> Assignment:
For the entries below, state how many lines include the string "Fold", and write nothing besides that number.

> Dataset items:
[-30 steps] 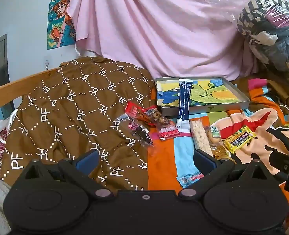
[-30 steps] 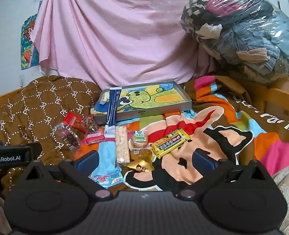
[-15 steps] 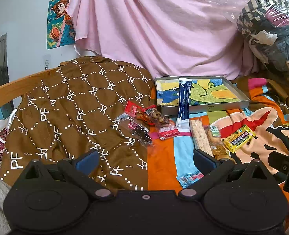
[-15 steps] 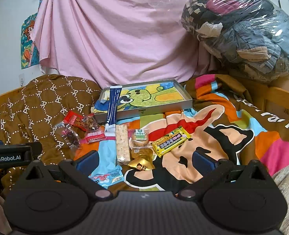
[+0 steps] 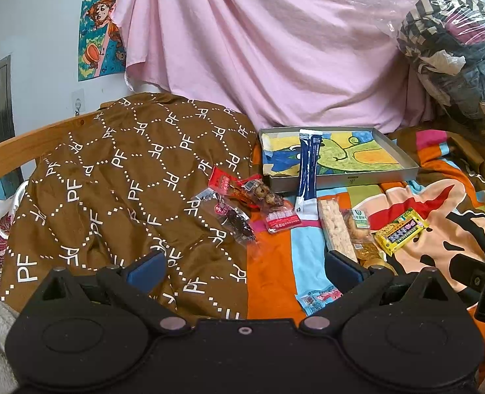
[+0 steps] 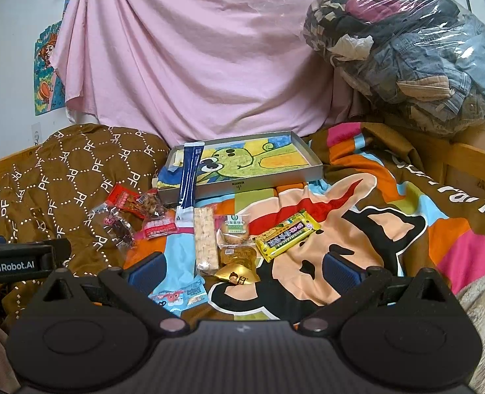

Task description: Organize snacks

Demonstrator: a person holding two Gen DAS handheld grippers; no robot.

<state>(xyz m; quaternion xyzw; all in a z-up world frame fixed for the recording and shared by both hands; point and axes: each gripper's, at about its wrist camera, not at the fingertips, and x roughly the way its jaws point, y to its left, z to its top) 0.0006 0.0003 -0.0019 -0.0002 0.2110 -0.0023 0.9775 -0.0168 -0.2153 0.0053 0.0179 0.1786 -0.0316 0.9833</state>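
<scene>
Snacks scattered on bed's cartoon blanket [image 6: 390, 216], just in front of grey tray [image 6: 311, 172]. Blue stick pack [image 6: 188, 177] leans over tray's front rim, lower end on blanket. Yellow bar [image 6: 287, 234], rice-cracker bar [image 6: 205, 241], red packets [image 5: 224, 185] lie w/in reach. Left gripper [image 5: 244, 264] & right gripper [image 6: 242, 267] both spread wide, holding nothing, hovering low over blanket.

Left gripper [image 5: 244, 267]: matte black housing, 2 round raised discs, 2 silver pivot screws, 1 small centre screw, blue pads on black fingers [image 5: 342, 267]. Right gripper [image 6: 242, 267]: same build, dark grey ribbed top, small pale mark at centre, 2 dull pinkish pivot screws. White "GenRobot.AI" lettering on the left unit's side, seen from the right wrist.
</scene>
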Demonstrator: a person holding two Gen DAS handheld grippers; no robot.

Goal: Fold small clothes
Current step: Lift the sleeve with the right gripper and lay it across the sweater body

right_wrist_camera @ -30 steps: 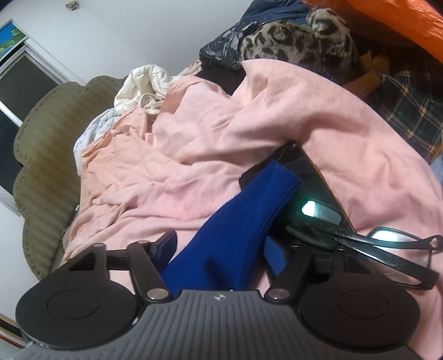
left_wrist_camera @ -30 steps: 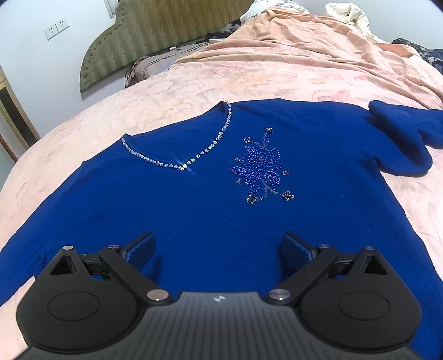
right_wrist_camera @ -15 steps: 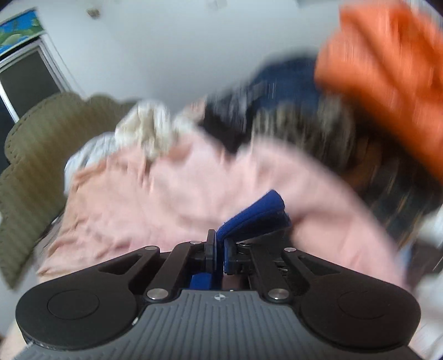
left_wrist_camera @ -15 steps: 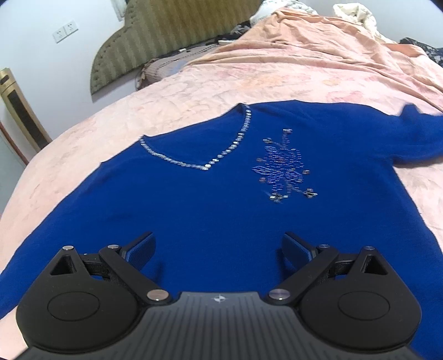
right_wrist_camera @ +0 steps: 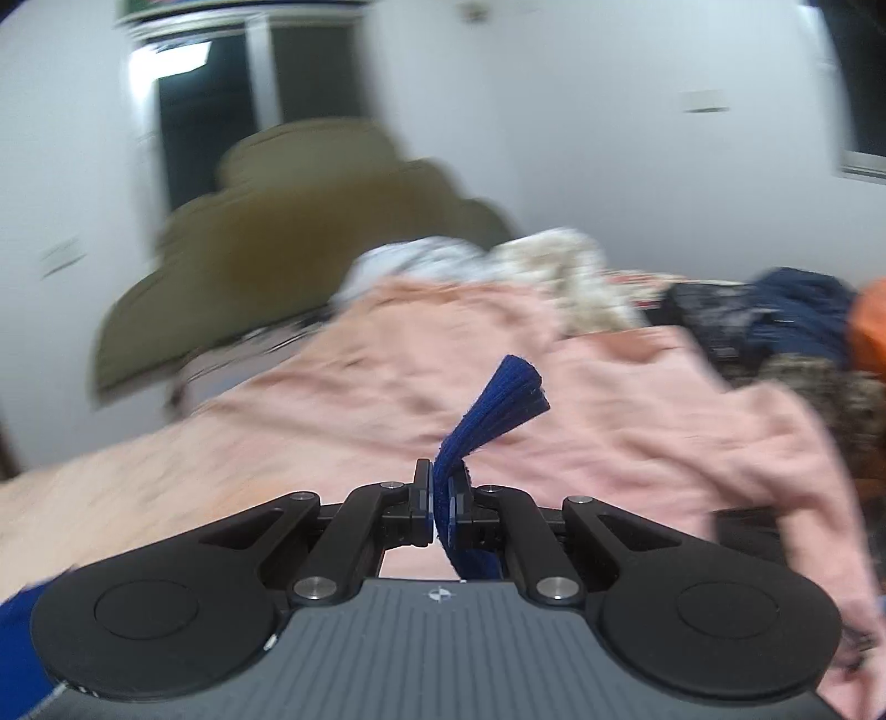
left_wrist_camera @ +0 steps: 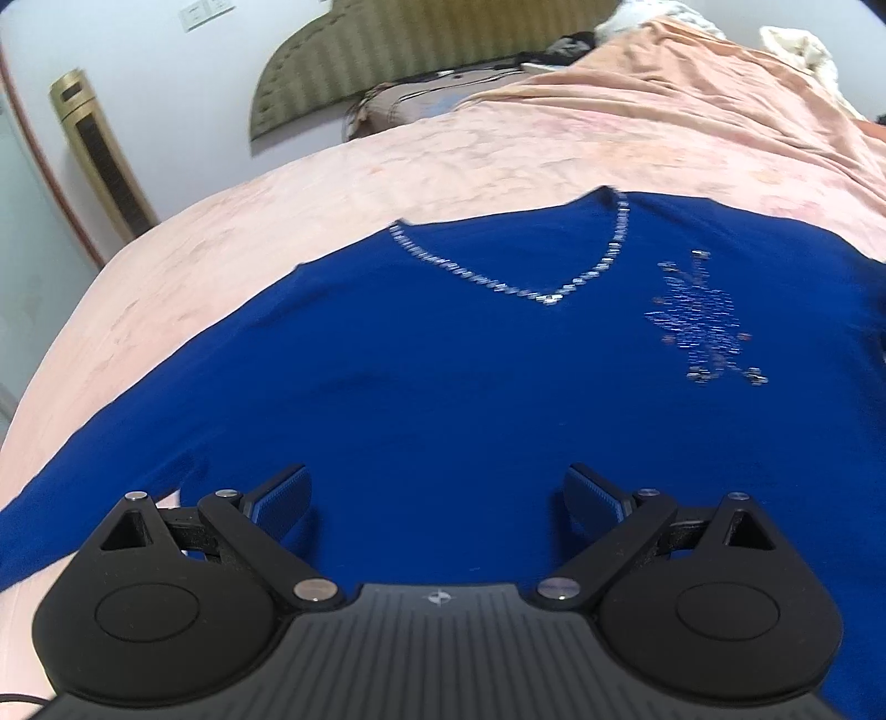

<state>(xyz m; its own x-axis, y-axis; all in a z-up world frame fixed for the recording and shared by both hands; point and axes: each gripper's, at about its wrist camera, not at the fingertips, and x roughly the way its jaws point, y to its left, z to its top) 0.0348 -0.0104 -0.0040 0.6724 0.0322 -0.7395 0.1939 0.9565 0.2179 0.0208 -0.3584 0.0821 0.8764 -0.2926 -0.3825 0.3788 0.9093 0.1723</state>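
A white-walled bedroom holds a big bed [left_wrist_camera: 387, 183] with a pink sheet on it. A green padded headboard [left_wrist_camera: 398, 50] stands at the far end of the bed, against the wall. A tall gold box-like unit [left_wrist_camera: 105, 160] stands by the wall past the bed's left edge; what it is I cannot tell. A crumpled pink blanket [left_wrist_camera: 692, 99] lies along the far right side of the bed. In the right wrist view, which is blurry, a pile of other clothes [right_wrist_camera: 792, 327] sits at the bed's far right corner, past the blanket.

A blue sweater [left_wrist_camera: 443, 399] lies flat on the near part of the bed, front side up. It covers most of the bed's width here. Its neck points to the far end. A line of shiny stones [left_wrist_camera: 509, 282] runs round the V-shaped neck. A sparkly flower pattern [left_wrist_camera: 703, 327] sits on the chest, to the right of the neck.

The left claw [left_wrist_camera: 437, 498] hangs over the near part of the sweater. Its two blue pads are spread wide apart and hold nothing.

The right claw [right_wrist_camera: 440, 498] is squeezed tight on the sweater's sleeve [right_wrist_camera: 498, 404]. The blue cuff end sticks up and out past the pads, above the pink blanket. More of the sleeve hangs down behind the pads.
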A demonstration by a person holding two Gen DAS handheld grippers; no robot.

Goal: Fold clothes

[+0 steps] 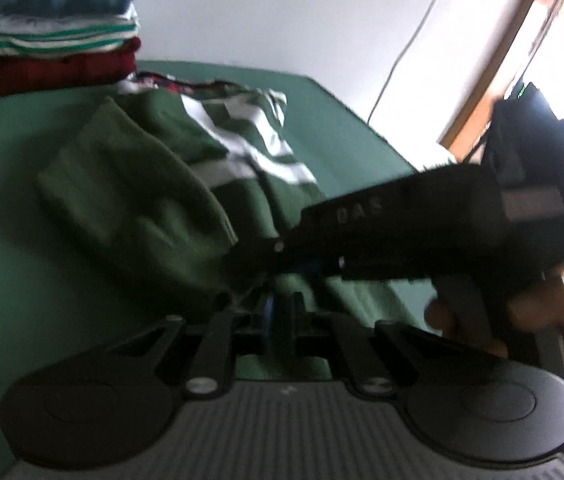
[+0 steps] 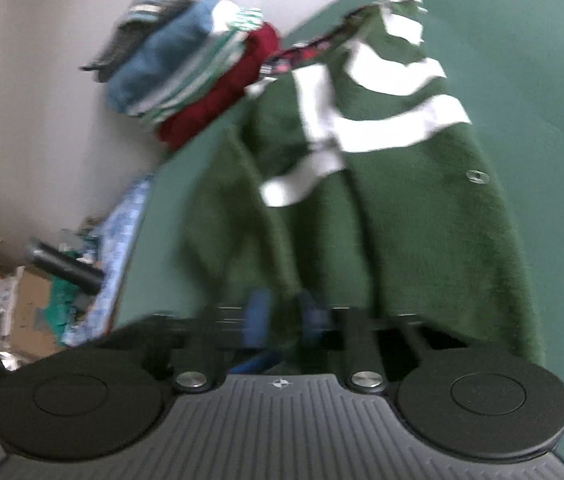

> Answer area:
2